LOGBOOK

HELP

Quiz Entry - updated: 2026.07.14

How does an Airlock WAF dashboard organize traffic visibility, and what's the role of "mappings"?

Airlock WAF (Swiss product) shows real-time stats on requests, attacks, and active sessions. Mappings define the route from the public-facing domain through the WAF to the backend application — they're the WAF's equivalent of an Apache reverse-proxy config.

The dashboard panels:

Panel What it shows
System Health Uptime, CPU, memory, disk usage
Requests by Protocol HTTPS vs HTTP traffic over time
Active Sessions Authenticated vs total sessions
Bandwidth Incoming vs outgoing
Requests Total (e.g. 57,479) Volume metric
Attacks Total (e.g. 4) Detected attacks
Attack Types Distribution: Request Tampering, Failed Sanity Checks, etc.
Attack Heat Map Geographic origin of attacks (world map)

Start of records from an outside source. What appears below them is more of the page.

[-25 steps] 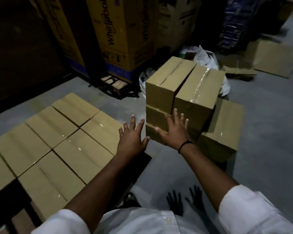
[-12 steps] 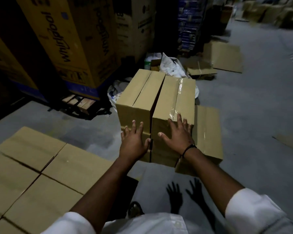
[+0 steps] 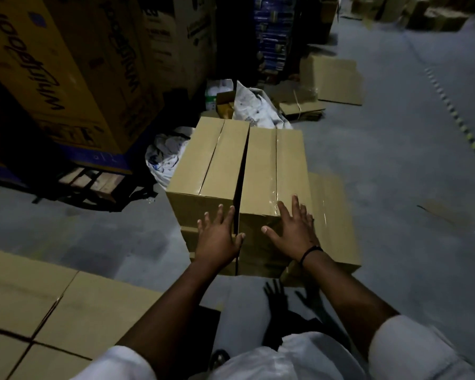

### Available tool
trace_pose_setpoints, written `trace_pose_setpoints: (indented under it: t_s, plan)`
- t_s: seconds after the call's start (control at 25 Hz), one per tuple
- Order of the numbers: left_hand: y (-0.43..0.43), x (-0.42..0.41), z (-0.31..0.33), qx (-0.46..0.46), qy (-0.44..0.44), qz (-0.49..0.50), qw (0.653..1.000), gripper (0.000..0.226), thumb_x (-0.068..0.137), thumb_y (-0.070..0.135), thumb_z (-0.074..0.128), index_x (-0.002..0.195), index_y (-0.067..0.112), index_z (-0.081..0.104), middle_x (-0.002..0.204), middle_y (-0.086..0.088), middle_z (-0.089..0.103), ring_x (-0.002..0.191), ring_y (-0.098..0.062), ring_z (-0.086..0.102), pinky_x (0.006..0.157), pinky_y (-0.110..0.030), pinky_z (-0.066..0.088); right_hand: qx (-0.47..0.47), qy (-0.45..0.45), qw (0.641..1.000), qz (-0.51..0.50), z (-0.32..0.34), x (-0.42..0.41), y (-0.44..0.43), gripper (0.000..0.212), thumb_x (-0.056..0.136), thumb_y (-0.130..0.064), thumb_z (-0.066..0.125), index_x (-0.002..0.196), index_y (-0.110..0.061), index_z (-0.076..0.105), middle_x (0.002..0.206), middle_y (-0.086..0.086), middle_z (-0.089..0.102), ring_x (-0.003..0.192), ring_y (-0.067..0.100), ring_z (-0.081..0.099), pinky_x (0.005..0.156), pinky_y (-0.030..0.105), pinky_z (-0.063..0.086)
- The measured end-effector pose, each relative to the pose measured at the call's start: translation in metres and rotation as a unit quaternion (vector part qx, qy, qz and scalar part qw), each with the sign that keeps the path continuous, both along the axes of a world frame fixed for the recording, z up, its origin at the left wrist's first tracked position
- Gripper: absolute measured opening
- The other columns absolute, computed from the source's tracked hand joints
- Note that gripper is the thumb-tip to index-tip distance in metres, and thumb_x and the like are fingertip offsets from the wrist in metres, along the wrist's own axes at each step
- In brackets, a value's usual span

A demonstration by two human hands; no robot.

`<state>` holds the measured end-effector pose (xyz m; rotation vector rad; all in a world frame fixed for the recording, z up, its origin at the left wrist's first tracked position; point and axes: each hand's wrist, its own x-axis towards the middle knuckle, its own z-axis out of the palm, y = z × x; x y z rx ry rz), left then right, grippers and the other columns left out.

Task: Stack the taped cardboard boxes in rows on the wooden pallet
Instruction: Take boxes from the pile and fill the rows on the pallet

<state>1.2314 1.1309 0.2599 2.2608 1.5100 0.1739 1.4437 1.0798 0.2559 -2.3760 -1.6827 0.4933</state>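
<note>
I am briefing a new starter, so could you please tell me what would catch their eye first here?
Two bare hands, left hand and right hand, spread open against the near faces of two taped boxes stacked mid-floor. At lower left, a flat row of boxes is already laid. Tall yellow appliance cartons loom at upper left.

One head-worn camera looks forward and steeply down, close over the outstretched arms.

Both arms reach forward, left hand (image 3: 218,237) and right hand (image 3: 292,230) spread flat, fingers splayed, palms down.
</note>
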Motion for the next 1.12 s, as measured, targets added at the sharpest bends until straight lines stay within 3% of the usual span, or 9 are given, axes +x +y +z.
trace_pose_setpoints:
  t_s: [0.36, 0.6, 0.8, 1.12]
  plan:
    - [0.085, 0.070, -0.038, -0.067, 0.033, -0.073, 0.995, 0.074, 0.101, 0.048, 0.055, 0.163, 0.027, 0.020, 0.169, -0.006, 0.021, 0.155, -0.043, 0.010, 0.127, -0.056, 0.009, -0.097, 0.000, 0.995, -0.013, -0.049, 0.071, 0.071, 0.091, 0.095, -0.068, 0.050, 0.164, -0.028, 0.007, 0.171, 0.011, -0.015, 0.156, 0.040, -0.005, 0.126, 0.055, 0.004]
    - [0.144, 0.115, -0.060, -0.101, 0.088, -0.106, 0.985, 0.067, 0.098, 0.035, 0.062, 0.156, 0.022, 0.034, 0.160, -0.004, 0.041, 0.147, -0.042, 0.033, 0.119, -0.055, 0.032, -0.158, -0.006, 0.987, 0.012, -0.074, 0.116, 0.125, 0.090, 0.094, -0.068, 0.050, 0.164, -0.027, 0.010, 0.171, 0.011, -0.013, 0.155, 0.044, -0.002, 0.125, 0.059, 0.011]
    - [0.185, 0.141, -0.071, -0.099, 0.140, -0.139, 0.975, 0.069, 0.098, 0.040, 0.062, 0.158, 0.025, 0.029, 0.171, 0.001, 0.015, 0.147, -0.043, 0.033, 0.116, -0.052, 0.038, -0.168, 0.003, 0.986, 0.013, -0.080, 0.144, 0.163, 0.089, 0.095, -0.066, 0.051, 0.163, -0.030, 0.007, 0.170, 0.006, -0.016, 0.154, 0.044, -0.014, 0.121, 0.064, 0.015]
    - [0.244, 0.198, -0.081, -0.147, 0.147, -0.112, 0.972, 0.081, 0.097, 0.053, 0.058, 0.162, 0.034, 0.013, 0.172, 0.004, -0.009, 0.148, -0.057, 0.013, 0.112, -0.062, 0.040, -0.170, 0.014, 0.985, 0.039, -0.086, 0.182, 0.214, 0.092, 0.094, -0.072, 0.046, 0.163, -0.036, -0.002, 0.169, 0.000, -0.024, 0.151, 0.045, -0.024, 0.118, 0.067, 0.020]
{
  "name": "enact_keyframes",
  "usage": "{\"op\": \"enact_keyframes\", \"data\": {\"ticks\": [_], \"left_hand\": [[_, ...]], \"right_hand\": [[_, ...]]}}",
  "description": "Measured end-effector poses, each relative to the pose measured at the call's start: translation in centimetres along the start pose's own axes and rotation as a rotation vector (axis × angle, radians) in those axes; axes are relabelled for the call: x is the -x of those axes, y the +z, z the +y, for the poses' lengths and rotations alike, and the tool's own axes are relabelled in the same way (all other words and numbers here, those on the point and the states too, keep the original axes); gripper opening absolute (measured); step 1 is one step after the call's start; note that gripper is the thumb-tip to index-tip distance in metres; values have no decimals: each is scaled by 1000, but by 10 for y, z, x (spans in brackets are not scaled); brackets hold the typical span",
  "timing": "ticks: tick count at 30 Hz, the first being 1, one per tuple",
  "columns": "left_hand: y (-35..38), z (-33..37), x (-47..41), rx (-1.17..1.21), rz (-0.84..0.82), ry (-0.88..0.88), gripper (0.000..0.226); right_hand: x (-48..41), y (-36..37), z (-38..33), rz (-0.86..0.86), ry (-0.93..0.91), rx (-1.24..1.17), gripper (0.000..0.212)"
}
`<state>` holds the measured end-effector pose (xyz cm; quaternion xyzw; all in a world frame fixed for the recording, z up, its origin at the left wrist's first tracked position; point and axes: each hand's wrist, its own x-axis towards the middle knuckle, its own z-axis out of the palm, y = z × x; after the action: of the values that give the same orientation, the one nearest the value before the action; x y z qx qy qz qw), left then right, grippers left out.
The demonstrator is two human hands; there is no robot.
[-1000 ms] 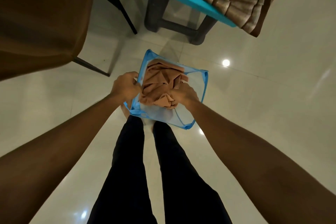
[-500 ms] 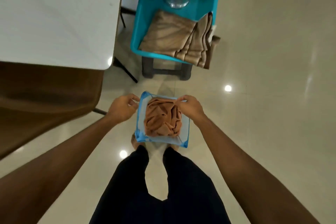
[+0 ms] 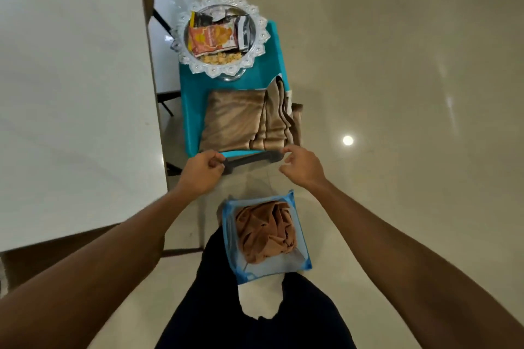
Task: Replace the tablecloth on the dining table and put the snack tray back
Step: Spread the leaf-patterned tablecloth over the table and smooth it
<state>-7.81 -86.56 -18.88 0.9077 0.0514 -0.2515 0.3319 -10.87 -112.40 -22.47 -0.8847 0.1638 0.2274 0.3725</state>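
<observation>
Legs in dark trousers are seen nearest, and just ahead of them one blue basket is set on the floor. One crumpled brown cloth, judged to be the old tablecloth, is bundled inside it. Half a second ago the basket's rim was pinched by both hands; now it has been released and both hands have been raised and carried forward. The removal step is therefore taken as finished, and the fetching of the fresh cloth as begun.

Two hands are counted. The left hand is held with fingers curled into a fist, and nothing is seen in it. The right hand is held with fingers loosely bent and spread, and nothing is gripped. Both are poised near the front edge of one teal stool, without the stool being touched as far as can be told.

On the stool one folded beige cloth is laid, one corner hanging over the right side. Just beyond it, on the same stool, one snack tray with a lacy rim is placed. Several packets and some loose snacks are held in it; their exact number cannot be told.

To the left, one white table is seen uncovered, so the spreading and the tray's return are not yet done.
</observation>
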Motion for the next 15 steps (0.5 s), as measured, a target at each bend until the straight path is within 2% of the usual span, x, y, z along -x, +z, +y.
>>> {"op": "enact_keyframes", "data": {"ticks": [3,5,7,11,15], "left_hand": [[6,1,-49,-273,-100,-44,35],[17,0,-67,-557,-191,-48,55],[30,-5,-85,-698,-263,-78,75],[60,-20,-99,-690,-352,-129,99],[76,-32,-89,-580,-274,-124,113]], "right_hand": [[-27,4,-23,0,-166,235,62],[-46,12,-40,-81,-250,455,67],[-77,28,-55,-205,-282,612,74],[-127,57,-75,-417,-289,713,78],[-151,63,-75,-455,-238,694,65]]}}
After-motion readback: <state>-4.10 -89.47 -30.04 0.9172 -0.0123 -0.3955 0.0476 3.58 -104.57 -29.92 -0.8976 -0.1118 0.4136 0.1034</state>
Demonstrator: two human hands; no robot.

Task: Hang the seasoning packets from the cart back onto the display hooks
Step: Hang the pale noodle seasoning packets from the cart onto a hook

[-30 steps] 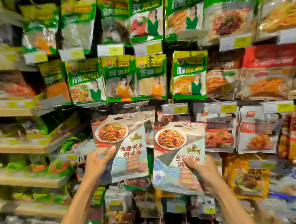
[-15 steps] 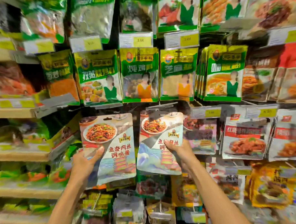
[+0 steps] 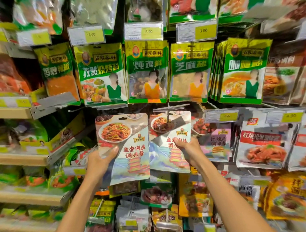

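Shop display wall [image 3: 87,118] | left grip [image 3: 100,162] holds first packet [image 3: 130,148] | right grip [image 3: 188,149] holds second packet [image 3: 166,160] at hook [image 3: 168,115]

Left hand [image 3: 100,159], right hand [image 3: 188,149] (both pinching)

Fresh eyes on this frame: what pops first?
Dead centre are two matching seasoning packets with a plate-of-food photo. The left hand holds the left packet off any hook, and the right hand pinches the right packet with its top up at a metal hook. Directly above hangs a row of green packets under yellow price tags.
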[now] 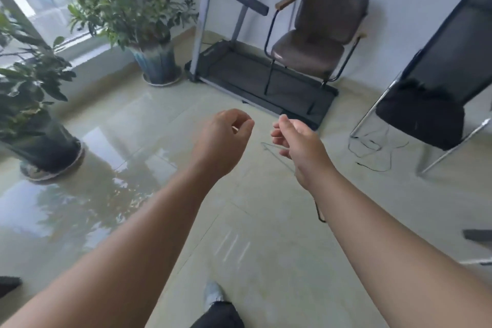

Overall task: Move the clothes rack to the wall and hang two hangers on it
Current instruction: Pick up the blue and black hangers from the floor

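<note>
My right hand (300, 149) reaches out over the tiled floor with its fingers loosely curled around a thin wire hanger (279, 158). A corner of the hanger pokes out to the left of the fingers, and its dark hook shows below my wrist. The rest of it is hidden behind the hand. My left hand (226, 141) is level with the right one and a little to its left. Its thumb and forefinger are curled together, and I see nothing in it. No clothes rack is clearly in view.
A treadmill (255, 72) and a brown armchair (316, 43) stand against the white wall ahead. A black chair (436, 93) on metal legs is at the right, with loose cables (372, 146) on the floor beside it. Two potted plants (157, 61) stand at the left by the window.
</note>
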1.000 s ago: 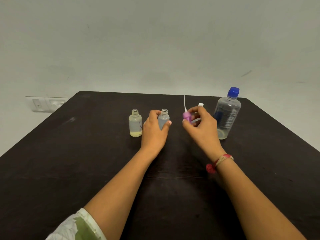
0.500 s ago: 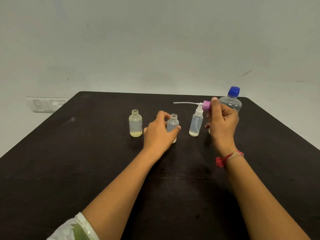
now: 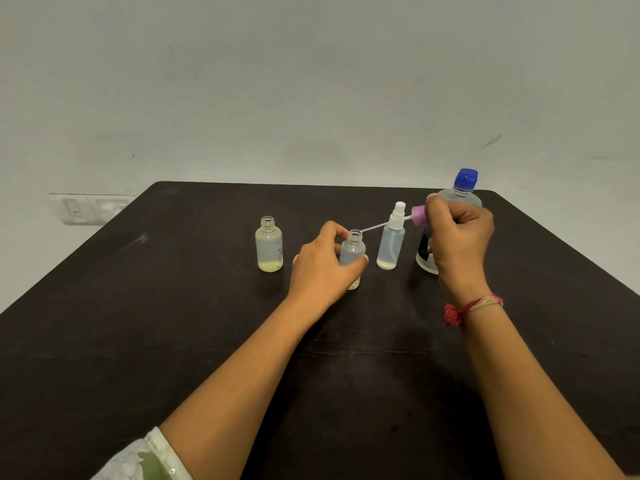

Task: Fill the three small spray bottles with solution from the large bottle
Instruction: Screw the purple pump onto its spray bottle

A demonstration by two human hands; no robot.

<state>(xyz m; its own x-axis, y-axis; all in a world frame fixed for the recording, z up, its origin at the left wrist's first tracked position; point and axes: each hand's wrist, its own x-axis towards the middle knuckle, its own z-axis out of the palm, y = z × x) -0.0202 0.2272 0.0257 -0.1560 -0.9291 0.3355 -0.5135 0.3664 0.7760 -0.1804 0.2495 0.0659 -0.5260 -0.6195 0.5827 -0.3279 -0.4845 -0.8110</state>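
Observation:
Three small clear bottles stand on the black table (image 3: 138, 341). The left bottle (image 3: 269, 244) is uncapped with a little yellowish liquid at its bottom. My left hand (image 3: 322, 268) grips the uncapped middle bottle (image 3: 352, 251). The right small bottle (image 3: 391, 242) carries a white spray top. My right hand (image 3: 460, 237) pinches a pink spray cap (image 3: 419, 215) whose thin white dip tube points left, its tip near the middle bottle's mouth. The large clear bottle (image 3: 462, 195) with a blue cap stands behind my right hand, partly hidden.
A white wall switch plate (image 3: 88, 208) sits beyond the table's far left corner. The table's far edge meets a plain pale wall.
My left hand has drawn the middle bottle slightly nearer. The pink cap's tube has tilted down, and its tip now reaches the bottle's mouth.

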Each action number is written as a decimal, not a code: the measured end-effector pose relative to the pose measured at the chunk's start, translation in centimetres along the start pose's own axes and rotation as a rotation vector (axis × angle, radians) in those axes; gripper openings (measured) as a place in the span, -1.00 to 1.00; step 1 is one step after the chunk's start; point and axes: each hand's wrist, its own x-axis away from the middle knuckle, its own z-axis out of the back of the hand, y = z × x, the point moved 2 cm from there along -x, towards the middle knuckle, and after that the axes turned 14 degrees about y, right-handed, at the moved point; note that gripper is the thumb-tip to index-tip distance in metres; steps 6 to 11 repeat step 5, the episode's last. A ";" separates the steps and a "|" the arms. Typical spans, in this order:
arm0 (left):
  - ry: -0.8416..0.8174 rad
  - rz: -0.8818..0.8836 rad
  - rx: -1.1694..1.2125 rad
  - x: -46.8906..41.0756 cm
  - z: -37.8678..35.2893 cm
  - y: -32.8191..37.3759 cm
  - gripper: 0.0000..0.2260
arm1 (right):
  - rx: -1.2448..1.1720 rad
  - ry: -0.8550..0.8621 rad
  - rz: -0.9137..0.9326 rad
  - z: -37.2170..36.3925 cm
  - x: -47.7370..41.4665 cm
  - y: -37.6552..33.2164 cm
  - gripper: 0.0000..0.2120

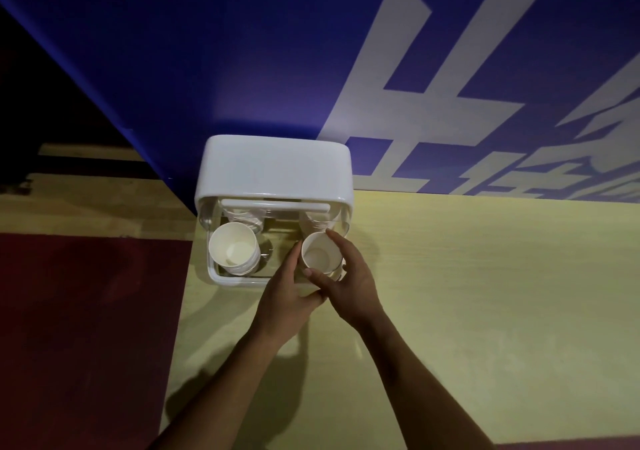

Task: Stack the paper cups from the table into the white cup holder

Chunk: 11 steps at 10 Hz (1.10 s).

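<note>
Right hand [349,287] is curled round a plain white paper cup [320,257], with the thumb at the near rim and the forefinger at the far rim. Left hand [287,297] is laid with its forefinger straight against the cup's left side; whether it grips cannot be told. The cup is held upright in the right side of the white cup holder [273,169] on the bench [485,293]. A stack of cups [237,250] is seen in its left side.

Cup holder [273,169] on table [485,293], rear edge.
Cup stack [235,250] in left compartment; single cup [320,254] at right, between left hand [287,293] and right hand [349,287].
</note>
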 end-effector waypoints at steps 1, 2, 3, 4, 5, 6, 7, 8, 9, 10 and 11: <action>0.001 0.009 -0.010 0.2 -0.1 -0.2 -0.13 | 0.009 0.002 -0.024 -0.2 0.0 -0.1 -0.28; 0.015 -0.018 -0.028 0.0 -0.2 -0.2 -0.13 | 0.005 0.005 -0.032 -0.2 -0.1 -0.1 -0.29; 0.025 -0.028 -0.065 0.3 -0.4 -0.2 -0.15 | 0.019 0.007 -0.018 0.0 0.2 -0.4 -0.28; 0.048 -0.019 -0.137 0.2 0.0 1.1 -0.16 | -0.027 0.023 0.017 0.9 0.0 -1.3 -0.33; 0.149 -0.016 -0.122 2.7 0.5 3.1 -0.25 | -0.121 0.127 -0.076 3.4 2.4 -0.7 -0.48; 0.149 -0.016 -0.122 2.7 0.5 3.1 -0.25 | -0.121 0.127 -0.076 3.4 2.4 -0.7 -0.48; 0.149 -0.016 -0.122 2.7 0.5 3.1 -0.25 | -0.121 0.127 -0.076 3.4 2.4 -0.7 -0.48; 0.149 -0.016 -0.122 2.7 0.5 3.1 -0.25 | -0.121 0.127 -0.076 3.4 2.4 -0.7 -0.48; 0.149 -0.016 -0.122 2.7 0.5 3.1 -0.25 | -0.121 0.127 -0.076 3.4 2.4 -0.7 -0.48; 0.149 -0.016 -0.122 2.7 0.5 3.1 -0.25 | -0.121 0.127 -0.076 3.4 2.4 -0.7 -0.48; 0.149 -0.016 -0.122 2.7 0.5 3.1 -0.25 | -0.121 0.127 -0.076 3.4 2.4 -0.7 -0.48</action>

The 57,479 / 4 ratio is normal:

Even on a properly configured WAF in production, only a tiny fraction of all traffic is malicious. Most traffic is legitimate; the WAF's job is identifying the few bad ones without blocking the good ones.

Mappings explained:

Virtual Host           Mapping                   Back-end Group
───────────            ───────────                ───────────
beratung-int.xxx ──→   int_xxx_BEG          ──→   dev_int_xxx_BEG
login-int.xxx    ──→   int_Auth-API_OAuth   ──→   devint_Medusa_New
my-int.xxx       ──→   int_Auth-API_Pin     ──→   int_Medusa
www-int.xxx      ──→   int_xxx_https        ──→   int_Kobil

A mapping translates the external URL/host to the internal routing:

  1. Client requests https://login-int.example.com/oauth
  2. Airlock matches the URL to mapping int_Auth-API_OAuth
  3. Mapping routes to backend group devint_Medusa_New
  4. WAF inspects → if OK, forwards to backend
  5. Backend response goes back through same path

Why mappings matter for security:

Each mapping has its own security policy: which input validation rules apply, which authentication is required, which HTTP methods are allowed. A login endpoint has stricter rules (rate-limiting, CAPTCHA) than a static-content endpoint.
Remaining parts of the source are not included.